He died in 1532, leaving Maria della Rovere a widow. She was the niece of Julius II., and bore Sinibaldo a numerous family. He was buried, wrapped in silk cloth of gold, in the vault of his fathers, in our cathedral, and Ugo Partenopeo pronounced his funeral oration.

The eldest son of Sinibaldo was that Gianluigi, whose career we are about to describe. But in order to pronounce a just opinion of his actual character, we believe it important to speak at some length of the condition of Italy and the Republic of Genoa when he appeared on the political stage. A great man is, in our opinion, the expression of a social want; he embodies and expresses the ideas of the times wherein he is born, and therefore is a compendious symbol of the people among whom he lives.


[CHAPTER II.]

THE ITALIAN STATES IN THE SIXTEENTH CENTURY.

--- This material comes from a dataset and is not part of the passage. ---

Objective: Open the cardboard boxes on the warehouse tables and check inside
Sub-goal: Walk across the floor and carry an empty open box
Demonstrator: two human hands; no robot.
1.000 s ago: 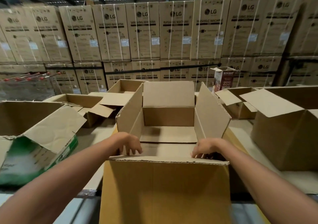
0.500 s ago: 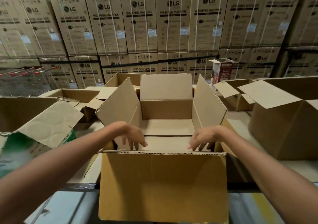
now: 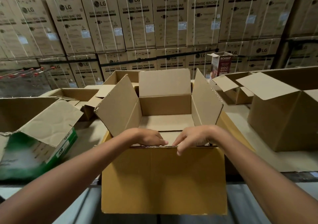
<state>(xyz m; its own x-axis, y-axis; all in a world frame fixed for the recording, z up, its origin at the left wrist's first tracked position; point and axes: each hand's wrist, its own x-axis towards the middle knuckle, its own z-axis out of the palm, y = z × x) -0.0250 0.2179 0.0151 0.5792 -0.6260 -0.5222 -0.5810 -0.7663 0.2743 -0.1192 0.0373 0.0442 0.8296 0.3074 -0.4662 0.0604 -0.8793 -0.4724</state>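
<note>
A plain cardboard box (image 3: pixel 165 108) stands open right in front of me on the table, its side and far flaps upright and its brown bottom bare. The near flap (image 3: pixel 163 179) hangs down toward me over the table edge. My left hand (image 3: pixel 148 137) lies on the fold of that near flap, fingers laid along the edge. My right hand (image 3: pixel 191 138) sits beside it with fingers curled over the same fold, fingertips on the flap's outer face. The two hands almost touch at the middle of the edge.
A green-printed open box (image 3: pixel 39 148) lies at the left. Large open boxes (image 3: pixel 284 120) stand at the right, smaller open ones (image 3: pixel 75 94) behind. A red carton (image 3: pixel 221 65) stands far right of centre. Stacked washing-machine cartons (image 3: pixel 137 21) form a wall behind the table (image 3: pixel 240 129).
Both hands have slid inward along the near flap's fold, from its corners to its middle. The view has come closer to the box.
</note>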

Leo X., and his false glories—Desperate condition of the Italian states in the sixteenth century—Their aversion to the Austrian power—The Sack of Rome—Wars and Plagues—Charles V. and Francis I.—The Despotism of Christian powers causes Italian powers to desire the yoke of the Turks—The Papal theocracy renews with the empire the compact of Charlemagne.

The age of Leo X., in painting whose meretricious splendours, our historians have rivalled each other, was one of the most unfortunate in the history of Italy. Let others call the age of Valentine and Charles V. the age of gold; Raphael, Titian, and Michael Angelo cannot make us forget Leyva, Baglioni, and the barbarians who overran Italy, bringing in plague, famine, and intestine war. Swiss and French in Lombardy, French and Spaniards in Naples, Swiss and Germans in Venetia rendered every region desolate and every government despotic. Julius II. spoke falsehood when he boasted that he had expelled the Ultramontanes from Italian soil; he merely drove out one foreigner by the help of another, and the last invaders filled the people with desperate longing for the old oppressors. After his death the Papal dignity was conferred on Leo de’ Medici, whose name has a false lustre in letters and arts.

It was a grave delusion or a sychophantic flattery to attribute to him the impulse that revived liberal studies. The great intellects who flourished under his pontificate had risen to fame before his time. He covered them with wealth and honours out of no sympathy with their pursuits, but to emasculate their independent spirits and stifle the groans of the nation in whose bosom the spirit of independence began to react under the hammer of incessant misfortune.

The manners of Leo were wholly corrupt and his religion atheism. The Lutheran doctrines which spread in his time owed their success to the trade in indulgences, the profits of which he conferred before collection upon his sister Magdalene Cybo, to repay her family for the princely receptions they gave him in Genoa.